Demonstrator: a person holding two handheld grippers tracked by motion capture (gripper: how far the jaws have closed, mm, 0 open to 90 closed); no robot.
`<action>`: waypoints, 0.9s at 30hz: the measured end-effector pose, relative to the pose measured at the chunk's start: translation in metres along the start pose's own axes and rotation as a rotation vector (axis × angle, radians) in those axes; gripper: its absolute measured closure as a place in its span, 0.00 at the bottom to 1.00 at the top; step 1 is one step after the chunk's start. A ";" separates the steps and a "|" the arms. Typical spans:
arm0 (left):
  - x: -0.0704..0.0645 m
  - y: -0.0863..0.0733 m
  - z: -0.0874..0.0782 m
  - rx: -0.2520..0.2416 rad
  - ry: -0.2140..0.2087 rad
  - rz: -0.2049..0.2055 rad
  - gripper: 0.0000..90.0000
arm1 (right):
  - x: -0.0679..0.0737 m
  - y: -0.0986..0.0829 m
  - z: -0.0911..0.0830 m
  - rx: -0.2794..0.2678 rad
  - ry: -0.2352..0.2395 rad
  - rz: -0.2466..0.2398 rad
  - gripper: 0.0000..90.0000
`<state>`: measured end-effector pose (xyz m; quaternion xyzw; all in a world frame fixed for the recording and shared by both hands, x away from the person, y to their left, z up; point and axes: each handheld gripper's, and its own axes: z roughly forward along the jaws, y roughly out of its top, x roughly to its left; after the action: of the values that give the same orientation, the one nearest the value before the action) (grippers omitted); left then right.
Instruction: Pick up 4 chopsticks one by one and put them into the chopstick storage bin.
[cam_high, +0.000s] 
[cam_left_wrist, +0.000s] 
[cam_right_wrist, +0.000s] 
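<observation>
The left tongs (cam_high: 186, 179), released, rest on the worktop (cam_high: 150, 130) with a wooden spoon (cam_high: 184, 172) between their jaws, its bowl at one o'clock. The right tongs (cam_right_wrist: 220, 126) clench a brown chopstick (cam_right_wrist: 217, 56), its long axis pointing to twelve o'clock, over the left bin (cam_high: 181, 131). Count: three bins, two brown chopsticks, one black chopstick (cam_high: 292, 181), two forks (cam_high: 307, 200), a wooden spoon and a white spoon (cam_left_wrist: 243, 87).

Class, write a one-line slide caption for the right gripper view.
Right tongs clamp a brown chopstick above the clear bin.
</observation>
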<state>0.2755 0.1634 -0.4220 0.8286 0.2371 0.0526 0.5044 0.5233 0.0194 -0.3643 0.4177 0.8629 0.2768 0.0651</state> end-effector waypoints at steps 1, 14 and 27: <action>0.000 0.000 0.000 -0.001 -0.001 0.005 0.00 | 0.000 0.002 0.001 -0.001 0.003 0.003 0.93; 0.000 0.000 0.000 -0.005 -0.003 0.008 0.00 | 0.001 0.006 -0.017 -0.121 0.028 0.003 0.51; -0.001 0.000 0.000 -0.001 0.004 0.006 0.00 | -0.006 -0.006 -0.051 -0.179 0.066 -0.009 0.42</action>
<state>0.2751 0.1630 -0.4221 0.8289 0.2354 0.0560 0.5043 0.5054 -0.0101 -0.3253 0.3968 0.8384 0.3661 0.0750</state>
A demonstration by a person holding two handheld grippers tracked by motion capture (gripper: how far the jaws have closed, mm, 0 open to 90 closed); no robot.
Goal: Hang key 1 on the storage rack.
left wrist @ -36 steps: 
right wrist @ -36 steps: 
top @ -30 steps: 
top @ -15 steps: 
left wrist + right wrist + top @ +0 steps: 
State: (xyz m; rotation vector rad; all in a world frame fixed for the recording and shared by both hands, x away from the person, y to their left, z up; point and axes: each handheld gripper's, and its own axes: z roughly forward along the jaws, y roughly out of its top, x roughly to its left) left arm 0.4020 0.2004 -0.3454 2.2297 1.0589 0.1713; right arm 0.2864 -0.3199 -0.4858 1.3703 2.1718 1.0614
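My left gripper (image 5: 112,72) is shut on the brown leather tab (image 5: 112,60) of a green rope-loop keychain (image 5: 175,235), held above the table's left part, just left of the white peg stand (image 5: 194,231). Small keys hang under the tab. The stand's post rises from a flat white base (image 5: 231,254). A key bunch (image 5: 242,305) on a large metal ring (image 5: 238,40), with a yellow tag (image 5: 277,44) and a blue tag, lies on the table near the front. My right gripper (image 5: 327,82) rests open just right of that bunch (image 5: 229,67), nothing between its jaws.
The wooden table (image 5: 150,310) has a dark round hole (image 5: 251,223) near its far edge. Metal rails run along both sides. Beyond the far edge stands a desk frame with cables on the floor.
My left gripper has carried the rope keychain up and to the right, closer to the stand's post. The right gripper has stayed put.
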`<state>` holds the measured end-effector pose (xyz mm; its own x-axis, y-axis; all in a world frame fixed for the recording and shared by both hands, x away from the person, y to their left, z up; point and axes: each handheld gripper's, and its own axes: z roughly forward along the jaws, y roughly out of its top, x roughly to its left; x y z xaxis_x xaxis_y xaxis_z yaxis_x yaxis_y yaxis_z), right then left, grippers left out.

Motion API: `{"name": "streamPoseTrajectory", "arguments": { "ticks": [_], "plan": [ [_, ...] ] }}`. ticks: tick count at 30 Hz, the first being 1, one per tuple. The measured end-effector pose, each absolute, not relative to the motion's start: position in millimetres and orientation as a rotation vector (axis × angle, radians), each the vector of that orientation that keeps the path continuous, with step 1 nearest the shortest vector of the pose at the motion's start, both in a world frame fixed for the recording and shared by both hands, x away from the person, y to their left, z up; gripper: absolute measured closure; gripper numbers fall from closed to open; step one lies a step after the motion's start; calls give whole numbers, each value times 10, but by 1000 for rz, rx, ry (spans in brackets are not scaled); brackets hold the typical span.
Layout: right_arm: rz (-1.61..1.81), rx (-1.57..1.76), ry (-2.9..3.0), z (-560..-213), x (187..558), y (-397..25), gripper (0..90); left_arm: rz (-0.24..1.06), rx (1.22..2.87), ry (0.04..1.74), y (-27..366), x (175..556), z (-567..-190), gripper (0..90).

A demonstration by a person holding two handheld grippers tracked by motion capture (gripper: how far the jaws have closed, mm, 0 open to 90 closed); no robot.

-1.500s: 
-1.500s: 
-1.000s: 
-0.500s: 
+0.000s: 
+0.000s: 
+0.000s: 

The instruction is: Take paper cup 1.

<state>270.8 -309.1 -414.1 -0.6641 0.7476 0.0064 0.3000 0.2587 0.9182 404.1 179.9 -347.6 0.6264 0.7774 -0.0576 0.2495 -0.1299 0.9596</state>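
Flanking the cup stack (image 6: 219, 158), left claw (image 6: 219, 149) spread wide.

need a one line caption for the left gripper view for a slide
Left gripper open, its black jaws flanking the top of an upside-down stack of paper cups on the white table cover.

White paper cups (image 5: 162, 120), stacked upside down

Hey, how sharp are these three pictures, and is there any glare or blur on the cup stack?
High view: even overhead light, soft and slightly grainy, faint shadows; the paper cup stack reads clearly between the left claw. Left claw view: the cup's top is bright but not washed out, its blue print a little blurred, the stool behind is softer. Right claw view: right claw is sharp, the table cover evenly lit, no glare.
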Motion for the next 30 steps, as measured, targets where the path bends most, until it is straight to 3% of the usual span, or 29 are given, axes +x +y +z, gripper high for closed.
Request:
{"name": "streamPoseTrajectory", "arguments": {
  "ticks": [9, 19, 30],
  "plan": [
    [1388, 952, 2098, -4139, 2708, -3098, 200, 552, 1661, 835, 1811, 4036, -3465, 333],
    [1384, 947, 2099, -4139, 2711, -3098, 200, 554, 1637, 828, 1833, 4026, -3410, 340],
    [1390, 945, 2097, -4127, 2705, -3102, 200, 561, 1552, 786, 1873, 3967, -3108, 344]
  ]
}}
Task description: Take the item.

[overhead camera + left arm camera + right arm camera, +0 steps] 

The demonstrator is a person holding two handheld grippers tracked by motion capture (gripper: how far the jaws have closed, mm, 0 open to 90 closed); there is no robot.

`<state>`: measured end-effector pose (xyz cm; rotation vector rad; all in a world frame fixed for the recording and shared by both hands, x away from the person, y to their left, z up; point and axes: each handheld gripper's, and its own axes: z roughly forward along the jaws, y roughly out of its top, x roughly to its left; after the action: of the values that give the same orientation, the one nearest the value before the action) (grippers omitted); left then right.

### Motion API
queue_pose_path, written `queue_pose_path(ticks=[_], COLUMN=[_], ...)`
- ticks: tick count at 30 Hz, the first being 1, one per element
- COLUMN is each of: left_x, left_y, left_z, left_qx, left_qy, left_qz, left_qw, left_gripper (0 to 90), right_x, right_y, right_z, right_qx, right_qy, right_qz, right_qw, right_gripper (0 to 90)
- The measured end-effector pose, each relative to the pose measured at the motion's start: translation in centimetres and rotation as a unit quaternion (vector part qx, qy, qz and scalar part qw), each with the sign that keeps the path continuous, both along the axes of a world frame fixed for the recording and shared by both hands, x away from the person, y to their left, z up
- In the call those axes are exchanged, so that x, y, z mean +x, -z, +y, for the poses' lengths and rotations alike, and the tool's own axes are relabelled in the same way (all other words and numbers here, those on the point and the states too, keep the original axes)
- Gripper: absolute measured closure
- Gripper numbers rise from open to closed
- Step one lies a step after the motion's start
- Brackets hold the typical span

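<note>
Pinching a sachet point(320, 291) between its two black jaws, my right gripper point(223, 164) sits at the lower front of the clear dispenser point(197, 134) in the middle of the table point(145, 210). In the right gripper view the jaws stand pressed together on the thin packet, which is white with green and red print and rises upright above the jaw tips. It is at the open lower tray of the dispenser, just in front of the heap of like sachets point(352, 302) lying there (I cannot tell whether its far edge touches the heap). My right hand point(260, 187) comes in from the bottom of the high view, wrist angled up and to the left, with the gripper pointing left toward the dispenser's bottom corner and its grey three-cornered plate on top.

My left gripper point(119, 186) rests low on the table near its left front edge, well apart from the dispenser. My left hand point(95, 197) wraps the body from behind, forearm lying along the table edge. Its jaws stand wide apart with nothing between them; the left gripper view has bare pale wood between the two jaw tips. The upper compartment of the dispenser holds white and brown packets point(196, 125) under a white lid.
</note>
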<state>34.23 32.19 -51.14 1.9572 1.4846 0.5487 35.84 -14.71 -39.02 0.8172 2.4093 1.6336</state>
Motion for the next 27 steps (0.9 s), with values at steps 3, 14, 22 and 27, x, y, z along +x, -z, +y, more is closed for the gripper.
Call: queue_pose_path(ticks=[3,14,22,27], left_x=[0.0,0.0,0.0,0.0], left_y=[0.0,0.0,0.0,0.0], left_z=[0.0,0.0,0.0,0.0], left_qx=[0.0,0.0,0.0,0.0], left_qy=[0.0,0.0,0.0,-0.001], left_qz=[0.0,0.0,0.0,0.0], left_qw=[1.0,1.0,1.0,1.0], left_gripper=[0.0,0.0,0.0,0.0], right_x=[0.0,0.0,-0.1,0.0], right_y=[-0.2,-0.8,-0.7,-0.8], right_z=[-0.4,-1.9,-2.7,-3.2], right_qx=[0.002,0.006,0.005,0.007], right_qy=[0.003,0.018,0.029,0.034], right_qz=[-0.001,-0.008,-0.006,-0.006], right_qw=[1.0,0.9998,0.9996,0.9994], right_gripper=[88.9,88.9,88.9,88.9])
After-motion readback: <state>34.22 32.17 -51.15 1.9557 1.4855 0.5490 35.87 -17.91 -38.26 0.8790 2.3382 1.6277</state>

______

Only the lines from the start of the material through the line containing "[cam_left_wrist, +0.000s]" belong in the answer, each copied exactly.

Demonstrator: a person holding two handheld grippers tracked by motion capture (gripper: how far the jaws have closed, mm, 0 open to 90 closed); no robot.
`<action>`: waypoints, 0.9s at 30hz: the measured end-effector pose, relative to the pose measured at the chunk's start: translation in metres along the start pose's own axes and rotation as a rotation vector (axis × angle, radians) in those axes; gripper: its absolute measured closure as a place in its span, 0.00 at the bottom to 1.00 at the top; step 1 is one step after the chunk's start. A ";" separates the steps and a "|" the arms. Typical spans:
arm0 (left):
  - x: -0.0704..0.0645 m
  - y: -0.0863..0.0733 m
  - z: -0.0874..0.0782 m
  - rx: -0.2520..0.2416 rad
  - ry: -0.2140..0.2087 rad
  - rz: -0.2049..0.2055 rad
  - gripper: 0.0000..90.0000
arm1 (right):
  - x: -0.0679..0.0737 m
  - y: -0.0986..0.0829 m
  - z: -0.0911..0.0830 m
  - rx: -0.2794..0.2678 rad
  - ry: -0.2352..0.2395 rad
  - rz: -0.2466..0.2398 rad
  - gripper: 0.0000..90.0000
`<state>`: measured end-effector pose (xyz m; quaternion xyzw; all in a world frame fixed for the recording and shared by both hands, x away from the person, y to their left, z up; point and axes: each handheld gripper's, and its own axes: z roughly forward along the jaws, y roughly out of its top, x roughly to its left; after the action: of the values that give the same orientation, the one nearest the value before the action) (grippers omitted); left then right.
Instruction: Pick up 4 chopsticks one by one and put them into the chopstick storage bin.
[cam_high, +0.000s] 
[cam_left_wrist, +0.000s] 

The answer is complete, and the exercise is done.